Most in the room will typically give up and leave without ever speaking (thus move out of peripheral awareness). Meanwhile, others rush in, hoping to gain their chance to speak. They come usually in for two reasons. Perhaps some external sensory input has goaded a pupil outside the room to run in and seek a chance to speak. Alternatively, some other pupil(s) already inside may have decided that someone else outside ought to come in to try to speak, and so a message was sent out to wake them up and invite them in.
So the distinction of note here is that the only pupils who might get a chance to speak (to become objects of attention) are those who have first entered the classroom of Peripheral Awareness. There are only a few in there at a time, whereas there are millions of others milling around or sleeping outside. In other words, objects in Peripheral Awareness are distinguished by their differences from the countless more objects that are not trying to gain the spotlight of attention at a given moment.
The second point coming from this metaphor is perhaps more useful. In English, the action referred to by “being aware” of something demands an actor. This gets right at the concept of “self”, which is of course so central to most forms of meditation. Most people, if they entertain my little metaphor, would say that their conventional sense of self requires a teacher sitting quietly listing to the speaking pupil, and, (assuming the right mental skills) simultaneously “being aware of” the other pupils in the Peripheral Awareness classroom. (More or less the old “homunculus” or mind-within-the-mind model.)
Personally, I have not yet made enough progress with meditation so that my sense of self is profoundly and permanently destroyed or redefined, though I rather suspect something like that occurs further down the path. That said, I think any meditator who spends some decent time closely observing mental experience soon discovers, as I have, that the conventionally held view just doesn’t seem to fit. There’s just nothing identifiable like a dedicated listener – a teacher – sitting around anywhere.

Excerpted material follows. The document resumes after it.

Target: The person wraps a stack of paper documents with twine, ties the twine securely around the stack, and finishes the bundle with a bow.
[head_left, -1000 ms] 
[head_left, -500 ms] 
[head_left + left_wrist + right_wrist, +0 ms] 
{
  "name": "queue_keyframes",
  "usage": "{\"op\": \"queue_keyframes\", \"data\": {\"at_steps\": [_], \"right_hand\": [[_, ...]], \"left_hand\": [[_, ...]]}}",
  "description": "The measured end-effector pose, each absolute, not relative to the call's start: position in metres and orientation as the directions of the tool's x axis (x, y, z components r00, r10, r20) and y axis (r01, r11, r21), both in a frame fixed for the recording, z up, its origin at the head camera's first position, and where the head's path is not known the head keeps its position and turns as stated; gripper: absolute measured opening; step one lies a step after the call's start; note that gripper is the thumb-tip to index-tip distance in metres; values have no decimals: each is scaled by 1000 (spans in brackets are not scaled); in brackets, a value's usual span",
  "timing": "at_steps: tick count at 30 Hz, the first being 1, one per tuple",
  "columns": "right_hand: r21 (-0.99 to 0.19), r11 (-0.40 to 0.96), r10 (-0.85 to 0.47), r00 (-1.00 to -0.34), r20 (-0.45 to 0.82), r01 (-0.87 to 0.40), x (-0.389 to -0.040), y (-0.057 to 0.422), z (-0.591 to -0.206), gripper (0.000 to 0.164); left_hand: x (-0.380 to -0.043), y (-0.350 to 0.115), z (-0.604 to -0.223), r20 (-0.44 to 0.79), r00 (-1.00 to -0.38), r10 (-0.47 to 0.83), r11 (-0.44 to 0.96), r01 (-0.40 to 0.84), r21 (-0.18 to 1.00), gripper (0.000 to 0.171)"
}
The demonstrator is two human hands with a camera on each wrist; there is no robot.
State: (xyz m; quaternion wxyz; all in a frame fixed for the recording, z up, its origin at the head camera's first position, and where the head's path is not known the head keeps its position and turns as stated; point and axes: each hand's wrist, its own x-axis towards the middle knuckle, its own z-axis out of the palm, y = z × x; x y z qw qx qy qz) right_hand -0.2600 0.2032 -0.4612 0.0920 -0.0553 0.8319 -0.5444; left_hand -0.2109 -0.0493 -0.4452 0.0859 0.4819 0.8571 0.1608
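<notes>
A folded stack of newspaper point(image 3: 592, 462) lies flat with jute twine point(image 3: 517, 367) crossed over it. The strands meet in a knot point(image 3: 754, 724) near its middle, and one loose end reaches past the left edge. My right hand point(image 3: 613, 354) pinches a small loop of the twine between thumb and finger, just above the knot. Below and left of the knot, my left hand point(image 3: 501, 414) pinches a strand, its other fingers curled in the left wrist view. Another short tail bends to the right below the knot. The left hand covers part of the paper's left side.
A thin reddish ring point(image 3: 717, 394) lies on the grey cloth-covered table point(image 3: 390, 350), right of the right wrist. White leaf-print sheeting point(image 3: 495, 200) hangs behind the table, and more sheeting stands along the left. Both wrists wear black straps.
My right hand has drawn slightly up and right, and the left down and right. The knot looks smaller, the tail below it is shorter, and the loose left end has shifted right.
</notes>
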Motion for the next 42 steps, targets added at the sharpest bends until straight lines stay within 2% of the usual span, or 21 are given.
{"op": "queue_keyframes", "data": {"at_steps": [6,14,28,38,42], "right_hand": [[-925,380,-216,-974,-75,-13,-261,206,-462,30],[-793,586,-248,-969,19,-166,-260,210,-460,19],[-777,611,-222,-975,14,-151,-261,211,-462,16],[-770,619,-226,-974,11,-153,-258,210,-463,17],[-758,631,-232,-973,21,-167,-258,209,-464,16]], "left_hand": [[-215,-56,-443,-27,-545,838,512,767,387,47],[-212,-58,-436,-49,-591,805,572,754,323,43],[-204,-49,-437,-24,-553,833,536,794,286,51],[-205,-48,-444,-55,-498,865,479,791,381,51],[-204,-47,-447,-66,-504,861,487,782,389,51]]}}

Instead, at the risk of flogging my metaphor a bit hard, I feel as though the only listeners are none other than all the other pupils in the Peripheral Awareness classroom. They “listen” to whoever has the current command of attention, and at the same time they vie among one another to gain the mic, or perhaps to call in others, or they lose interest, give up and leave.
If they are collectively the true audience of Attention, then they also must be the ones who are either are (or ideally should be) “aware” of one another’s presence in this classroom. This seems to fit well with the book, where in the First Interlude it points out that Peripheral Awareness has more to do with relationships of objects to one another, to context.
So improving one’s Peripheral Awareness whilst meditating, is akin to fostering better communication among those pupils in the classroom (and also, perhaps communication back those those outside), even while politely avoiding being overly pushy for their chance to grab attention.
Of course, this way of thinking about it offers no solution to my frustrated desire to name and identify objects in Peripheral Awareness, as that seems to inherently require shining the light of Attention on them. On the other hand, having held this metaphor in mind while prepping for recent meditations, I am beginning to see how my Peripheral Awareness can get stronger, i.e., the classroom is becoming a bit more well-behaved and communicative. I am beginning to sense this even without needing to bring objects into attention.
I also suspect that a more orderly classroom will ultimately allow more pupil/objects to be in there at any given time, and remain mutually aware of one another. which I guess is part of improving mindfulness.